TASK OBJECTIVE: Please reproduce the listing word for word. Pictures stay out.

---------- DATA PROVIDED ----------

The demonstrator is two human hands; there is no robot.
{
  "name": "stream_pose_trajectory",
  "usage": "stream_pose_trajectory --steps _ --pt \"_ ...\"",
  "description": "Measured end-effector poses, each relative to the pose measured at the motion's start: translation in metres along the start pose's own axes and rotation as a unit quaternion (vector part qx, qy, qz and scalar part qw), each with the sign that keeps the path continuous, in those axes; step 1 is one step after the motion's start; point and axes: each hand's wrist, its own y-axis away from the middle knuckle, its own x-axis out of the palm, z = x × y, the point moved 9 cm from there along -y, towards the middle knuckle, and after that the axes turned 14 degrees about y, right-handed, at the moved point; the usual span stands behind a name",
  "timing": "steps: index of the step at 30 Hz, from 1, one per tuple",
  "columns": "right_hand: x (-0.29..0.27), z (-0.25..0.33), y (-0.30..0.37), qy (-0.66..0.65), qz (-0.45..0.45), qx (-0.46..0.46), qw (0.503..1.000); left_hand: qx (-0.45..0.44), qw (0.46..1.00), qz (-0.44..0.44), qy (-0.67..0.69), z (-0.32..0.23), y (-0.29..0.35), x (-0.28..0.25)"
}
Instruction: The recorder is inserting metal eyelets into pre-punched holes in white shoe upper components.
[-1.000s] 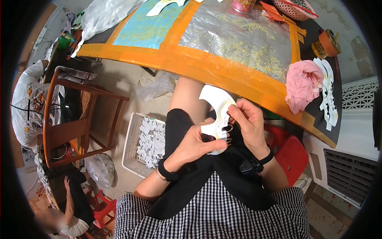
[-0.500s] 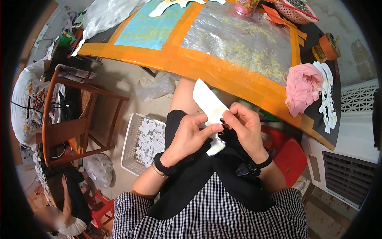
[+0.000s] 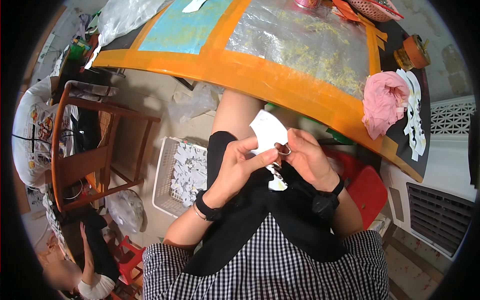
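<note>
Over my lap, a white strip of card or paper (image 3: 270,129) is pinched between the thumb and fingers of my left hand (image 3: 235,167). The strip's lower end bends down beneath my thumbs and carries small dark pieces along its edge. My right hand (image 3: 312,157) closes its fingertips on a thin, curved metal ring (image 3: 285,151) at the strip's edge. My fingers partly cover where ring and strip meet. Similar white strips with dark pieces (image 3: 415,117) lie on the table's right end, beside a crumpled pink cloth (image 3: 384,102).
Orange tape edges the table (image 3: 210,72) ahead. A white basket of cut pieces (image 3: 160,192) stands on the floor at my left, near a wooden chair (image 3: 82,172). Red plastic seat (image 3: 367,195) at right; another person (image 3: 92,255) sits at lower left.
The strip's upper part has tilted and now looks shorter and broader. My right fingers have shifted, and a metal ring shows between them. My view has moved slightly.
</note>
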Motion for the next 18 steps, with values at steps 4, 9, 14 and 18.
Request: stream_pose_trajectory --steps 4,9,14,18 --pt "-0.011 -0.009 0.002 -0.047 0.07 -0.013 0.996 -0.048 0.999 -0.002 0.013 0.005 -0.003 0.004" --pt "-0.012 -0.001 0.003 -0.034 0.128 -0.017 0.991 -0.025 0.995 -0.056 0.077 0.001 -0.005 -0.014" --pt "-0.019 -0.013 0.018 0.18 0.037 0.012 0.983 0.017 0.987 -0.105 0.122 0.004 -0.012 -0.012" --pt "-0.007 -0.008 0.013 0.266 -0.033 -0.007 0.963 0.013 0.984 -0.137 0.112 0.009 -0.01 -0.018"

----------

SOLVED PROBLEM:
The demonstrator is two human hands; there is no robot.
{
  "name": "stream_pose_trajectory",
  "usage": "stream_pose_trajectory --steps _ --pt \"_ ...\"",
  "description": "Measured end-effector poses, each relative to the pose measured at the motion's start: translation in metres along the start pose's own axes and rotation as a unit quaternion (vector part qx, qy, qz and scalar part qw), each with the sign that keeps the path continuous, in those axes; step 1 is one step after the motion's start; point and axes: each hand's wrist, its own y-axis away from the middle knuckle, its own x-axis out of the palm, z = x × y, the point moved 9 cm from there along -y, towards the middle knuckle, and after that the axes turned 14 degrees about y, right-handed, at the moved point; the usual span stands behind a name",
  "timing": "steps: index of the step at 30 Hz, from 1, one per tuple",
  "columns": "right_hand: x (-0.29..0.27), z (-0.25..0.33), y (-0.30..0.37), qy (-0.66..0.65), qz (-0.45..0.45), qx (-0.46..0.46), qw (0.503..1.000); left_hand: qx (-0.45..0.44), qw (0.46..1.00), qz (-0.44..0.44), qy (-0.67..0.69), z (-0.32..0.23), y (-0.29..0.35), x (-0.28..0.25)"
}
Instruction: The recorder is inserting metal eyelets into pre-punched holes in white shoe upper components.
[-1.000s] 
[-0.500s] 
[+0.000s] 
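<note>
Over my lap, a white strip of card or paper (image 3: 270,129) is pinched between the thumb and fingers of my left hand (image 3: 235,167). The strip's lower end bends down beneath my thumbs and carries small dark pieces along its edge. My right hand (image 3: 312,157) closes its fingertips on a thin, curved metal ring (image 3: 285,151) at the strip's edge. My fingers partly cover where ring and strip meet. Similar white strips with dark pieces (image 3: 415,117) lie on the table's right end, beside a crumpled pink cloth (image 3: 384,102).
Orange tape edges the table (image 3: 210,72) ahead. A white basket of cut pieces (image 3: 160,192) stands on the floor at my left, near a wooden chair (image 3: 82,172). Red plastic seat (image 3: 367,195) at right; another person (image 3: 92,255) sits at lower left.
The strip's upper part has tilted and now looks shorter and broader. My right fingers have shifted, and a metal ring shows between them. My view has moved slightly.
</note>
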Motion for the next 18 steps, with values at steps 4, 9, 14 and 18.
Request: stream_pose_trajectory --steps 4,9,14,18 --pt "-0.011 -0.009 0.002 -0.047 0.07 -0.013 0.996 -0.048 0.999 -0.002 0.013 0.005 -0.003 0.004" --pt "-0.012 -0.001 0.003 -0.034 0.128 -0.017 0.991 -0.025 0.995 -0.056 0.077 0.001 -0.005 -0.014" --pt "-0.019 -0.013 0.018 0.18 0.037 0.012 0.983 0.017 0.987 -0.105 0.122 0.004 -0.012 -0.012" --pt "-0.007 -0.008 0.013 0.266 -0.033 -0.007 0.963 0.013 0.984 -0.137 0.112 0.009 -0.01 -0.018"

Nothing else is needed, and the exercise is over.